Dont believe the rational talk. This isnt about guns, it is about control.
It is about guns. And it is about control. It can be both.
There has to be a reasonable middle ground.
To imply that because exactly where that line should be drawn is going to be fuzzy and controversial, that we shouldn't do anything at all, is just plain stupid.
I'm sure you're familiar with the saying that goes something along the lines of "those who don't learn from the mistakes of the past are doomed to repeat them". That applies here.
The mistake of the past that we can learn from is the Eighteenth Amendment, i.e. the "Prohibition" amendment. A very good book that I read within the past year was "Last Call: The Rise and Fall of Prohibition" by Daniel Okrent. This book was also the basis of the three part PBS documentary on Prohibition by Ken Burns.
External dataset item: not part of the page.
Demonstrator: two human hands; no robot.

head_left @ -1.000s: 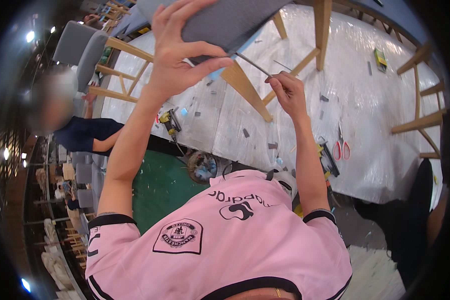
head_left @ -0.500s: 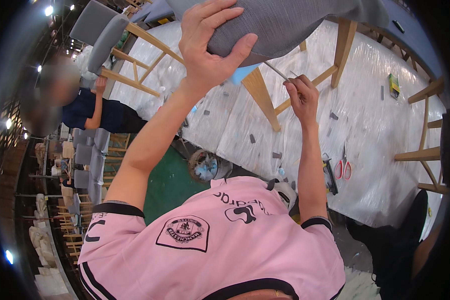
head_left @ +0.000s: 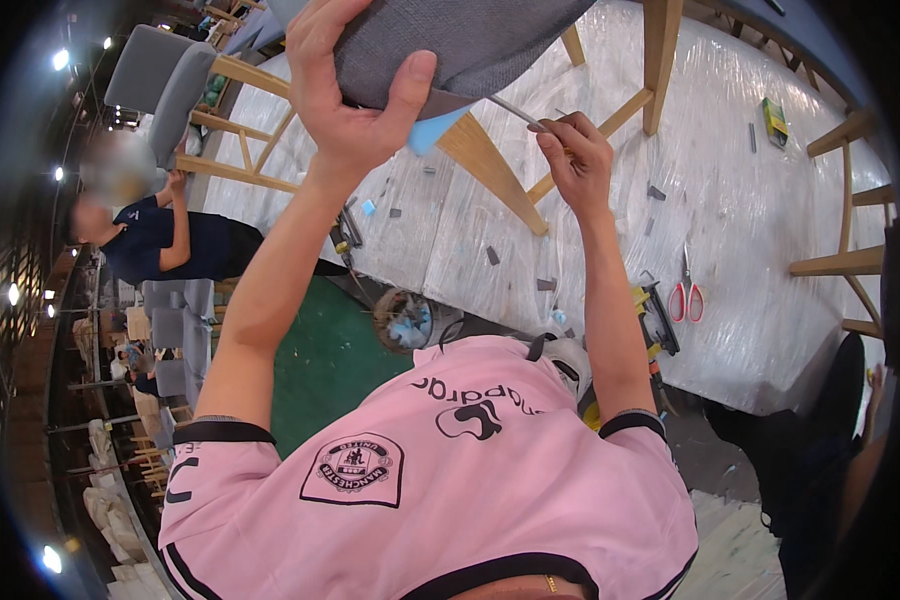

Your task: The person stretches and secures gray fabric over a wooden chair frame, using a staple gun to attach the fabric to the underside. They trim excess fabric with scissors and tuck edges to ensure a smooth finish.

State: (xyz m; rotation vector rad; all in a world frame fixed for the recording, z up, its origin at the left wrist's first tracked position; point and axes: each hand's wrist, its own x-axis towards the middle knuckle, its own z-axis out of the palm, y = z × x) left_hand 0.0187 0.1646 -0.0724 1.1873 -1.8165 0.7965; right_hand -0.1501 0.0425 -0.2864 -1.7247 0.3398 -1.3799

One thing that you learn from the Prohibition era was that during the 13 or so years that it was in effect, alcohol production was unregulated and uncontrolled. Demand was still there, so moonshining and bootlegging proliferated. A line from the Ken Burns documentary stood out to me . . . Prohibition became a "training camp" for organized crime. And one of the big ironies of it all is that after the passage of the Twenty First Amendment, which repealed the Eighteenth and ended prohibition, there was actually less alcohol available and consumed than there was during the thirteen years of the Prohibition era.
The lesson to be learned is that you don't solve a perceived problem by instituting a complete ban on something that is seen as the problem, but by regulation and controls. A complete ban just drives the problem underground where there is no regulation, no oversight, no trackability. If there is demand, then you have to accommodate that demand. But it can be done in a reasonable and controlled way.
The same can be said for gun control. A total ban on all guns would be foolish. As well as unconstitutional. There are a lot of regulations and controls in place today. But they may not be enough. You can't throttle all the way down to zero, but revisiting exactly what is allowed today for legal purchase and ownership should be on the table for discussion.